Altered Carbon Cont: Alternate Consciousness Variation Three

Altered Carbon Cont: Alternate Consciousness Variation Three

Welcome back, Geeks! I missed you. And I missed talking about the implications of our advancing technology when it comes to copying, uploading, or transferring our human consciousness into alternate receptacles.

(No idea what I’m talking about? Well, then you shouldn’t show up at the last article in a 4-part series without reading The Introduction, Variation One, and Variation Two first. Go ahead and go check those out. We’ll wait.)

Back? Good. Now, for those of you who haven’t been sleeping through class up until this point, we’re onto the final variation of Alternate Consciousness. The same rules as the previous articles apply: there are no spoilers about Altered Carbon in the article itself, but the comments are fair game. We might not even really reference Altered Carbon in this article because we covered that technology in Variation Two. Instead, we’re moving on to Variation Three. My favorite, and quite possibly the darkest of the variations in science fiction to date….
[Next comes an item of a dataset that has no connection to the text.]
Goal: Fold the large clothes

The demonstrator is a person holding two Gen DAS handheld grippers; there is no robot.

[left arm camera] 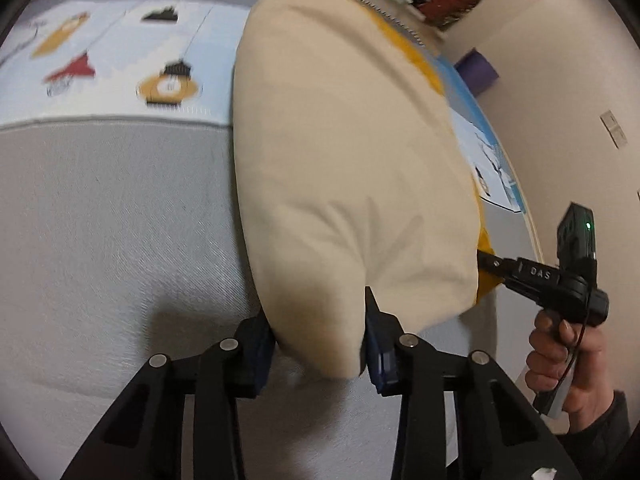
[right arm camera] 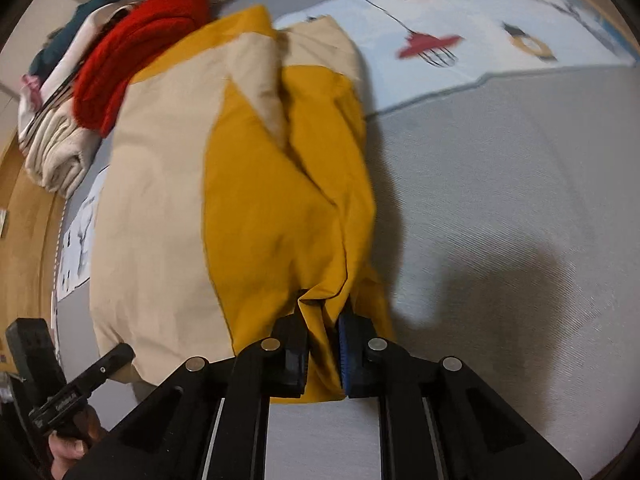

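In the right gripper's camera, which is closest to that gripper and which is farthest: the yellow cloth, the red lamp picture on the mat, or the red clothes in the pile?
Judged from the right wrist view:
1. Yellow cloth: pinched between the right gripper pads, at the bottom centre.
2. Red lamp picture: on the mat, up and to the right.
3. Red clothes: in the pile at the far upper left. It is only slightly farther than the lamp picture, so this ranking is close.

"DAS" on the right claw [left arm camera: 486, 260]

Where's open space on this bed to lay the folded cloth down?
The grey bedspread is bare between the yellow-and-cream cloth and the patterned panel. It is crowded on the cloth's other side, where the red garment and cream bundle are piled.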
Variation Three is the idea that a human consciousness can be saved, programmed, or stored — and then uploaded into literally any hard drive with enough processing power.

Isn’t that just delicious with implications and potential? A human mind being able to upload itself into anything? Your favorite MMO? Boom. Live action and even more real than VR. You want to learn to fly a plane? Bam. You’re the plane now, baby. Who needs flesh and bones? I want to be a tank. Like, a literal tank.
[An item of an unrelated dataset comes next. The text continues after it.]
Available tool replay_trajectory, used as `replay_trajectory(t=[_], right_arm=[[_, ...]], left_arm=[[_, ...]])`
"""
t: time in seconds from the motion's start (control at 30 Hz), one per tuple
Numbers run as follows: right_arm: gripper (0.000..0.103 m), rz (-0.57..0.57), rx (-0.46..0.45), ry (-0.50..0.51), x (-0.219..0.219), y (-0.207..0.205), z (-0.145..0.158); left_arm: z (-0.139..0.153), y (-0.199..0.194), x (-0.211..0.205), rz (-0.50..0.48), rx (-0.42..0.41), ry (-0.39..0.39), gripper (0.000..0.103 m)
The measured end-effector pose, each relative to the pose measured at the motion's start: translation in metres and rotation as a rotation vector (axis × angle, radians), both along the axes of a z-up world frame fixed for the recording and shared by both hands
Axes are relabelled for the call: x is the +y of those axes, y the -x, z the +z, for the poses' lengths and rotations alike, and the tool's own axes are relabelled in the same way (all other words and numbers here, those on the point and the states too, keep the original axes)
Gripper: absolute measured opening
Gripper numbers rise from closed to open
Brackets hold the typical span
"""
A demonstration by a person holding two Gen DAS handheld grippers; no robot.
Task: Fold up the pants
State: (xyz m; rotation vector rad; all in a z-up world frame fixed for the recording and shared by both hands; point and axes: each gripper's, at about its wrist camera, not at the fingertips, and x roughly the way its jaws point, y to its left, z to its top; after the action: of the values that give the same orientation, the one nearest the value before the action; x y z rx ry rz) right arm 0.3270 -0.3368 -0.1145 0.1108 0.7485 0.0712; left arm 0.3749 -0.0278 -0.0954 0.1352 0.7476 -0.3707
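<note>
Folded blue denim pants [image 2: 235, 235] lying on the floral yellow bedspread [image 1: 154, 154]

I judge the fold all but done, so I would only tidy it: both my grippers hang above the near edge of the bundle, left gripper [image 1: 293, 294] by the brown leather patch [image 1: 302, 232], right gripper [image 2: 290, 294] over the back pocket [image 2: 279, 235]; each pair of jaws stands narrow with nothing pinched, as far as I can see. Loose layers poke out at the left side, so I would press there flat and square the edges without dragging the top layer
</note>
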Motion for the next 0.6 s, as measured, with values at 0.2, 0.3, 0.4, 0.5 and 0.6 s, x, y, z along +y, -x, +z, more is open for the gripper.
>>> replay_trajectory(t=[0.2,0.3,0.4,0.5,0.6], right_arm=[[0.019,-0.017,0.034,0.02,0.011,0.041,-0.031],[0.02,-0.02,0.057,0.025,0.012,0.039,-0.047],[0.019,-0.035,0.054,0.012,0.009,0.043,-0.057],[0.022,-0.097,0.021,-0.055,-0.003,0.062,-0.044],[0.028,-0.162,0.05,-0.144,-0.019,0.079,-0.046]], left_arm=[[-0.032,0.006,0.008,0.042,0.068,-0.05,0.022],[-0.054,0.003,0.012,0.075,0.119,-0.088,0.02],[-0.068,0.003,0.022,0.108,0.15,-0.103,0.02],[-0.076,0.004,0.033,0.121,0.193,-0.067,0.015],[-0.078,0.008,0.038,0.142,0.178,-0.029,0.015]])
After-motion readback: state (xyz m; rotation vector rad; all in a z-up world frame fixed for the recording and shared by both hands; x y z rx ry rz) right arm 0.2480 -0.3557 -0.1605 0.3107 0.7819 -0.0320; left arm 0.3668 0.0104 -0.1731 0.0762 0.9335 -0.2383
No robot is going to take away my job when I can just BE THE ROBOT.

Obviously, this idea has been covered before, but in my experience most examples are likely to fall into Variations One and Two, because the receptacles are still partially human, or at least human-like enough not to stretch the imagination beyond recommended parameters. But every now and again you come across a film or game that decides to take it further. Neuromancer, Tron, and Transcendence are pretty good examples of this, though in Neuromancer the character still has a flesh-and-blood body alive, and it’s only implied that he could survive in the digital world without that. The Matrix could count, too, but that technology and universe is such a different, bigger kettle of fish that I think we better save for another article. Or you can read one of the millions of articles that have already been written on it. Your choice.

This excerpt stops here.